## Activity
Your response should be an exact transcription of the data, images excluded.

= Beginning of Section =

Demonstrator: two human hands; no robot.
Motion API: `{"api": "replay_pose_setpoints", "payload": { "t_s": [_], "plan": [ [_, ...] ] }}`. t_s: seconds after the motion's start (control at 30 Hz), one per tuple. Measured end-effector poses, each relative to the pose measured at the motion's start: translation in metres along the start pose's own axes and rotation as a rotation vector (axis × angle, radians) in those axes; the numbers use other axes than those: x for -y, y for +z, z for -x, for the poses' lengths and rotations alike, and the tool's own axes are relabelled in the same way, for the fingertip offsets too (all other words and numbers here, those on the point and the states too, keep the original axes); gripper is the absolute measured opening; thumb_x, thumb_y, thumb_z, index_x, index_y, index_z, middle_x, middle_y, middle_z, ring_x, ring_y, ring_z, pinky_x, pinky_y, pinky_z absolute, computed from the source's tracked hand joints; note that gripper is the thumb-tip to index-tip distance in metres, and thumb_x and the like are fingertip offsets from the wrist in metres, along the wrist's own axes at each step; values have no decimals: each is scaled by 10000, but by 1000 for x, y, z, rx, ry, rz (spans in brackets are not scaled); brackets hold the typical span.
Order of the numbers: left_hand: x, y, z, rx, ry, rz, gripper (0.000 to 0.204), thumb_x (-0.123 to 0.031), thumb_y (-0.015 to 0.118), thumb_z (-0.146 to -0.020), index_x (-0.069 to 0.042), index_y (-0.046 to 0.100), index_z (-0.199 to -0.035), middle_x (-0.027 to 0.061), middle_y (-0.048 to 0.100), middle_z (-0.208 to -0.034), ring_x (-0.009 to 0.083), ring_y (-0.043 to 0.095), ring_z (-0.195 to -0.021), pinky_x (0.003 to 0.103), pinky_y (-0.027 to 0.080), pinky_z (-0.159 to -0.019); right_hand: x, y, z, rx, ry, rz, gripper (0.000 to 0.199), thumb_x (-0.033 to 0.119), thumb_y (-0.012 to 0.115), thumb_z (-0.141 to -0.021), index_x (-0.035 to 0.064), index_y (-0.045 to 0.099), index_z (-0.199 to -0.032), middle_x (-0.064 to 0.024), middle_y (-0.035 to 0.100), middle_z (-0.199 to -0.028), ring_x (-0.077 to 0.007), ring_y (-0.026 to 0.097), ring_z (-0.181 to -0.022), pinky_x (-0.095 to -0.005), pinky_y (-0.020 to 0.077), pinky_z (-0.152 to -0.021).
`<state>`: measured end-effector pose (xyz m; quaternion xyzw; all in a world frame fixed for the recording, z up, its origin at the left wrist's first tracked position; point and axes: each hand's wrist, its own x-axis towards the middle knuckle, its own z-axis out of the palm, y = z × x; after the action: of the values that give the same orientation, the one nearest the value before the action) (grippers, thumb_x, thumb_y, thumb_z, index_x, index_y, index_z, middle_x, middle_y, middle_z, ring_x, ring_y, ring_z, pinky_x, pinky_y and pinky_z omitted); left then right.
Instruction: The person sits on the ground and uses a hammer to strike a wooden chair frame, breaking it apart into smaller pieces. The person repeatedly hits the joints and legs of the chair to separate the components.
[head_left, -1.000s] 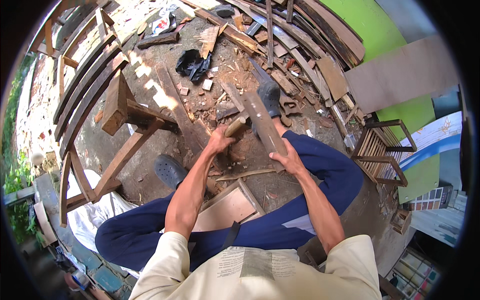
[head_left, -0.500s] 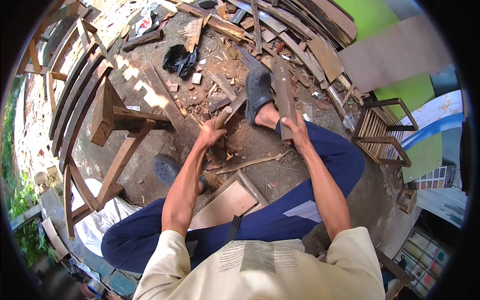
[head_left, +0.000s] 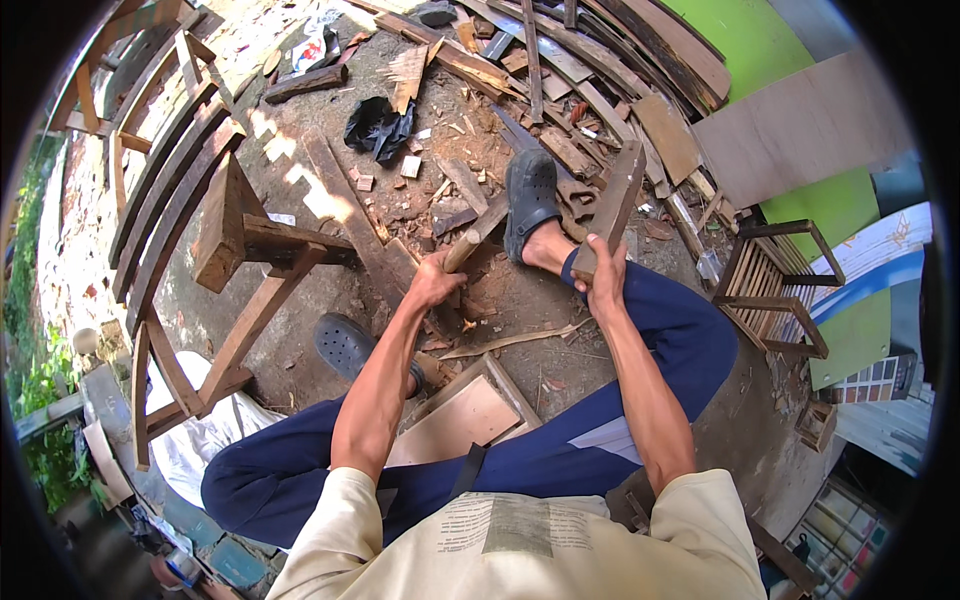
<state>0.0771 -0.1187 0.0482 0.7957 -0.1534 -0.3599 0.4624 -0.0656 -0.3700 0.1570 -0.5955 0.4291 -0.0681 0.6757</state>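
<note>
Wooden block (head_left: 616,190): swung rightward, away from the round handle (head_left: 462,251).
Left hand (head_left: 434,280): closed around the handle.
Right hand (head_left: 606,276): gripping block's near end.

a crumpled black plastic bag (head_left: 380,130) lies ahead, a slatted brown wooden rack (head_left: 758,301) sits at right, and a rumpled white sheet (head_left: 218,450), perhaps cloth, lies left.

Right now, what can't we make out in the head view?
Head view throughout:
Wooden handle: gripped section covered by the left hand.
Wooden bar: underside hidden by its own upper face; gripped part covered by the right hand.
Shallow wooden tray: near end behind the navy trousers.
Black plastic bag: inside hidden by its folds.
Green panel: cut off by the top edge.
</note>
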Motion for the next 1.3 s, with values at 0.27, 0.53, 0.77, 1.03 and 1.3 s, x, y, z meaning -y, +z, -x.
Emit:
{"api": "replay_pose_setpoints", "payload": {
  "t_s": [0.27, 0.53, 0.77, 1.03, 1.3],
  "plan": [
    [-9, -7, 1, 83, -69, 17, 536, -89, 775, -732, -38, 632, -1246, 106, 705, -1047, 210, 657, -947, 341, 522, -890, 9, -15, 19, 164, -25, 84, 813, 295, 715, -794, -53, 314, -1410, -275, 594, -1213, -385, 604, -1126, -423, 437, -1026],
    [4, 0, 1, -18, 137, 14, 382, -44, 736, -741, -9, 656, -1113, 33, 680, -892, 135, 617, -795, 315, 525, -741, -62, -7, 35, 372, -582, 619, 661, 351, 653, -841, 15, 396, -1348, -117, 583, -871, -160, 572, -563, -266, 395, -376],
    [-3, -1, 0, 9, 40, 27, 354, -36, 728, -747, 2, 634, -1086, 35, 658, -859, 132, 605, -771, 322, 526, -710, -2, -1, -4, 200, -182, 229, 795, 362, 689, -780, -3, 352, -1402, -237, 589, -1098, -295, 655, -791, -371, 532, -610],
    [-4, -9, 4, 88, -11, 137, 377, -25, 724, -731, -10, 633, -1096, 21, 655, -868, 128, 600, -784, 308, 520, -723, 27, -16, -1, 245, -116, 119, 840, 345, 709, -766, -12, 321, -1420, -277, 560, -1264, -341, 594, -1149, -455, 495, -959],
    [-5, -2, 5, 44, 79, 81, 425, -31, 748, -714, -7, 639, -1124, 26, 646, -891, 133, 591, -831, 305, 508, -773, -7, -25, 9, 451, -209, 522, 869, 404, 748, -741, -1, 386, -1419, -281, 508, -1319, -347, 458, -1295, -407, 308, -1120]
  ]
}}
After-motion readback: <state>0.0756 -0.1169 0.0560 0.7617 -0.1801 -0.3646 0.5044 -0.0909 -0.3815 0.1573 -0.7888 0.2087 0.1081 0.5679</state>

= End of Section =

## Answer to the problem
Demonstrator: two human hands; no robot.
Motion API: `{"api": "replay_pose_setpoints", "payload": { "t_s": [_], "plan": [ [_, ...] ] }}`. t_s: seconds after the motion's start (control at 30 Hz), one per tuple. Measured end-effector poses, each relative to the pose measured at the motion's start: translation in metres along the start pose's own axes and rotation as a rotation vector (axis × angle, radians) in those axes; the numbers use other axes than those: x for -y, y for +z, z for -x, for the poses' lengths and rotations alike, and the tool's own axes are relabelled in the same way, for the fingertip offsets too (all other words and numbers here, those on the point and the states too, keep the original axes); gripper is the absolute measured opening; thumb_x, thumb_y, thumb_z, index_x, index_y, index_z, middle_x, middle_y, middle_z, ring_x, ring_y, ring_z, pinky_x, pinky_y, pinky_z absolute, computed from the source's tracked hand joints; note that gripper is the thumb-tip to index-tip distance in metres, and thumb_x and the like are fingertip offsets from the wrist in metres, along the wrist's own axes at each step; values have no decimals: each is scaled by 10000, but by 1000 for x, y, z, rx, ry, rz (spans in brackets are not scaled); brackets hold the typical span.
Order of the numbers: left_hand: x, y, z, rx, ry, rz, gripper (0.000 to 0.204), thumb_x (-0.123 to 0.031), thumb_y (-0.015 to 0.118), thumb_z (-0.146 to -0.020), index_x (-0.069 to 0.042), index_y (-0.046 to 0.100), index_z (-0.199 to -0.035), middle_x (-0.027 to 0.061), middle_y (-0.048 to 0.100), middle_z (-0.208 to -0.034), ring_x (-0.009 to 0.083), ring_y (-0.043 to 0.095), ring_z (-0.195 to -0.021), pinky_x (0.003 to 0.103), pinky_y (-0.027 to 0.080), pinky_z (-0.159 to -0.019); right_hand: x, y, z, rx, ry, rz, gripper (0.000 to 0.199), thumb_x (-0.033 to 0.119), thumb_y (-0.012 to 0.115), thumb_z (-0.141 to -0.021), index_x (-0.035 to 0.064), index_y (-0.045 to 0.099), index_z (-0.199 to -0.032), middle_x (-0.064 to 0.024), middle_y (-0.035 to 0.100), middle_z (-0.199 to -0.028), ring_x (-0.077 to 0.007), ring_y (-0.026 to 0.097), ring_z (-0.181 to -0.022), pinky_x (-0.095 to -0.005), pinky_y (-0.020 to 0.077), pinky_z (-0.152 to -0.021).
`<state>`: measured end-effector pose (xyz m; quaternion xyzw; all in a world frame fixed for the recording, z up, its origin at the left wrist's first tracked position; point and axes: each hand's wrist, its own x-axis towards the middle knuckle, its own z-axis out of the palm, y = z × x; after the action: of the values that give the same orientation, the one nearest the value before the action) (grippers, thumb_x, thumb_y, thumb_z, index_x, index_y, index_z, middle_x, middle_y, middle_z, ring_x, ring_y, ring_z, pinky_x, pinky_y and pinky_z omitted); left then right.
Instruction: The person sits on the ground and uses a hammer to strike a wooden chair frame, breaking it apart into smaller pieces. The person repeatedly hits the joints and legs of the chair to separate the components.
[head_left, -1.000s] 
[head_left, -0.500s] 
[head_left, +0.000s] 
<state>0.0771 -0.1187 0.0482 0.7957 -0.1534 -0.3599 0.4624 -0.0656 -0.3700 0.1570 -0.5955 0.4291 -0.0681 0.6757</state>
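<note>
Wooden block (head_left: 616,190): swung rightward, away from the round handle (head_left: 462,251).
Left hand (head_left: 434,280): closed around the handle.
Right hand (head_left: 606,276): gripping block's near end.

a crumpled black plastic bag (head_left: 380,130) lies ahead, a slatted brown wooden rack (head_left: 758,301) sits at right, and a rumpled white sheet (head_left: 218,450), perhaps cloth, lies left.

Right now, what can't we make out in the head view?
Head view throughout:
Wooden handle: gripped section covered by the left hand.
Wooden bar: underside hidden by its own upper face; gripped part covered by the right hand.
Shallow wooden tray: near end behind the navy trousers.
Black plastic bag: inside hidden by its folds.
Green panel: cut off by the top edge.
</note>
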Motion for the next 1.3 s, with values at 0.27, 0.53, 0.77, 1.03 and 1.3 s, x, y, z meaning -y, +z, -x.
Emit:
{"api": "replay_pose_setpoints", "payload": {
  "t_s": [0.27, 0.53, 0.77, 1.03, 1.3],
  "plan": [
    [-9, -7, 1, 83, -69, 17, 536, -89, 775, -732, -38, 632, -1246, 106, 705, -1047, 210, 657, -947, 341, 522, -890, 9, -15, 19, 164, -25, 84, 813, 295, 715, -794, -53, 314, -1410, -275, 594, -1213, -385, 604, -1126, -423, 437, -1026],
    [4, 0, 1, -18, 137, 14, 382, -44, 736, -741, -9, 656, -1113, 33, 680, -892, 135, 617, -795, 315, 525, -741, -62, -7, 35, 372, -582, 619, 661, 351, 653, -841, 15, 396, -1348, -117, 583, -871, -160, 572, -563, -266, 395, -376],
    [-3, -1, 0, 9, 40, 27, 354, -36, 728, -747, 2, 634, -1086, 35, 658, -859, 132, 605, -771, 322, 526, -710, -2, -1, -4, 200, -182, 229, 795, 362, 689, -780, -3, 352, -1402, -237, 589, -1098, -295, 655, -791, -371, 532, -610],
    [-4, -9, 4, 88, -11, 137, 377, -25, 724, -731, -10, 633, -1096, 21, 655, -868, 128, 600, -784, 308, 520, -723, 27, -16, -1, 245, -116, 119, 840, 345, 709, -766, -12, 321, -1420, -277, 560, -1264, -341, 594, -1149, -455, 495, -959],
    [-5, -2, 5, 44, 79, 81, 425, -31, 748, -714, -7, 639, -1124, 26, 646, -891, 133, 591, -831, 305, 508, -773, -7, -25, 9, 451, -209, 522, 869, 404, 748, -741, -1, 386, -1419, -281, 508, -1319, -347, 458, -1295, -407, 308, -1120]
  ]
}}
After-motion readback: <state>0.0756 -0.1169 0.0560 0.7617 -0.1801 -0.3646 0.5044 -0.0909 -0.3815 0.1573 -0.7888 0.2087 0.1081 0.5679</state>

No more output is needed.